Description of the task:
Identify all lines of the data containing the string "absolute" and copy them.
= = =
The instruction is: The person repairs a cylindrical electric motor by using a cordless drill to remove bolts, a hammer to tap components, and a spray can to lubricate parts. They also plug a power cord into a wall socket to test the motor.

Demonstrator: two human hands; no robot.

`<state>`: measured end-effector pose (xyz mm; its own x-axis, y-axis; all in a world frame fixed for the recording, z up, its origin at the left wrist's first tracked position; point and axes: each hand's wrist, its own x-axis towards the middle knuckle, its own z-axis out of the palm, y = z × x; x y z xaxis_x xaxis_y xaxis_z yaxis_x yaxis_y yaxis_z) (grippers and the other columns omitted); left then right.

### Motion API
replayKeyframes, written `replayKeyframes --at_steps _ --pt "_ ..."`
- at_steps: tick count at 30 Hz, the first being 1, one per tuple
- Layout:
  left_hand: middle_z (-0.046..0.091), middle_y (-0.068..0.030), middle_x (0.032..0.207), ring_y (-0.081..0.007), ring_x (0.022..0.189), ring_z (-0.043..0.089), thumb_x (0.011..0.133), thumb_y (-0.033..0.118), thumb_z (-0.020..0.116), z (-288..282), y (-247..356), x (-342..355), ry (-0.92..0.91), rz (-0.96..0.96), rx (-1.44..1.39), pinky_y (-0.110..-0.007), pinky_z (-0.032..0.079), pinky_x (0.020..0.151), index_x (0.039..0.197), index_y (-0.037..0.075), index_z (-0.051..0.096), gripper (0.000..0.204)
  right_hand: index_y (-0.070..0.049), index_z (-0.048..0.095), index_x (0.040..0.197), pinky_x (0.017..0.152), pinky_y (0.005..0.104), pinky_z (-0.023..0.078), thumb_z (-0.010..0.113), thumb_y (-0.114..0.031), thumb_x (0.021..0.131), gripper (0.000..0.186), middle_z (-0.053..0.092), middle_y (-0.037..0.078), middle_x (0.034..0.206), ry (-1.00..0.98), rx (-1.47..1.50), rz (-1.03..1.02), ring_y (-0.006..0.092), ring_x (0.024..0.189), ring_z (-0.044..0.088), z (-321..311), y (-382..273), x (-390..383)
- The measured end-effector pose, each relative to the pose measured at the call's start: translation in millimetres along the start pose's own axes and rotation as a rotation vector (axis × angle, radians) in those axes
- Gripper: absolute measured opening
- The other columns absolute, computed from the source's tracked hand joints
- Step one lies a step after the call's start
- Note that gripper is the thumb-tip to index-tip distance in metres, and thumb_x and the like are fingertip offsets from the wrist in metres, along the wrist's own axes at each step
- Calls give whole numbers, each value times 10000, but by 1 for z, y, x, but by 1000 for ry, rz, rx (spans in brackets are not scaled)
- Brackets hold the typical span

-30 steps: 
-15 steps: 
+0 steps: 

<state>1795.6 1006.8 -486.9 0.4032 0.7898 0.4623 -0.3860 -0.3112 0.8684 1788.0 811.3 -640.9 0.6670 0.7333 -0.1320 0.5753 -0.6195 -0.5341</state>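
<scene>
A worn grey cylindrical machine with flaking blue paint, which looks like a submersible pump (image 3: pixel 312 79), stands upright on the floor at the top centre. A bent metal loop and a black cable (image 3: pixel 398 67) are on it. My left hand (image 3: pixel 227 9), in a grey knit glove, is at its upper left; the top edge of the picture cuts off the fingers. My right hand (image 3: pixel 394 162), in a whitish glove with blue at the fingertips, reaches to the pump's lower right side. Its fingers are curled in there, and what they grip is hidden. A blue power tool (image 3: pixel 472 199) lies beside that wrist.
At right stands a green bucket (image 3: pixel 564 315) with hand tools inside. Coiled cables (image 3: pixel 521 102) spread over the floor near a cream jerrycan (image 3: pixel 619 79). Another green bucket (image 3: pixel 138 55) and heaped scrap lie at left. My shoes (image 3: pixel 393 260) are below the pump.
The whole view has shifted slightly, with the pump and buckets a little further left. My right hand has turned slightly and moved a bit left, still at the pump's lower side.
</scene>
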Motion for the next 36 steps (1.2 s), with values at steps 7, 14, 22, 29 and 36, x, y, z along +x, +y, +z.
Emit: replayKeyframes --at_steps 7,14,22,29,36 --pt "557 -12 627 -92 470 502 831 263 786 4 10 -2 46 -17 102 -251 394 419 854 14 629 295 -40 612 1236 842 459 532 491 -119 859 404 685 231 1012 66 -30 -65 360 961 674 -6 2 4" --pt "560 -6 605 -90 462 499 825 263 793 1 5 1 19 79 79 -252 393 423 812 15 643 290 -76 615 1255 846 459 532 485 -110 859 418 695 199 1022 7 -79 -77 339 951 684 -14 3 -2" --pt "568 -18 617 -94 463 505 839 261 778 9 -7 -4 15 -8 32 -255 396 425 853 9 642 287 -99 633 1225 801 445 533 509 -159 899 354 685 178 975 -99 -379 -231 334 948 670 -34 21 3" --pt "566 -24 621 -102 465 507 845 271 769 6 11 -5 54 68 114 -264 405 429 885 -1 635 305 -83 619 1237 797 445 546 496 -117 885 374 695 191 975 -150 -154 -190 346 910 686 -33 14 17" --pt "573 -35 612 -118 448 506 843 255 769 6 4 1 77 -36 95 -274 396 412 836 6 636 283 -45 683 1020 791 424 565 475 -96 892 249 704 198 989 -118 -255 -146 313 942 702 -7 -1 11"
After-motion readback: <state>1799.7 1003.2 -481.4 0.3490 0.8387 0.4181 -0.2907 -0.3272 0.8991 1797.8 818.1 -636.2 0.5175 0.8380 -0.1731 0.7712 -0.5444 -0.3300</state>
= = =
Exercise result:
- Gripper: absolute measured opening
- The other columns absolute, computed from the source's tracked hand joints

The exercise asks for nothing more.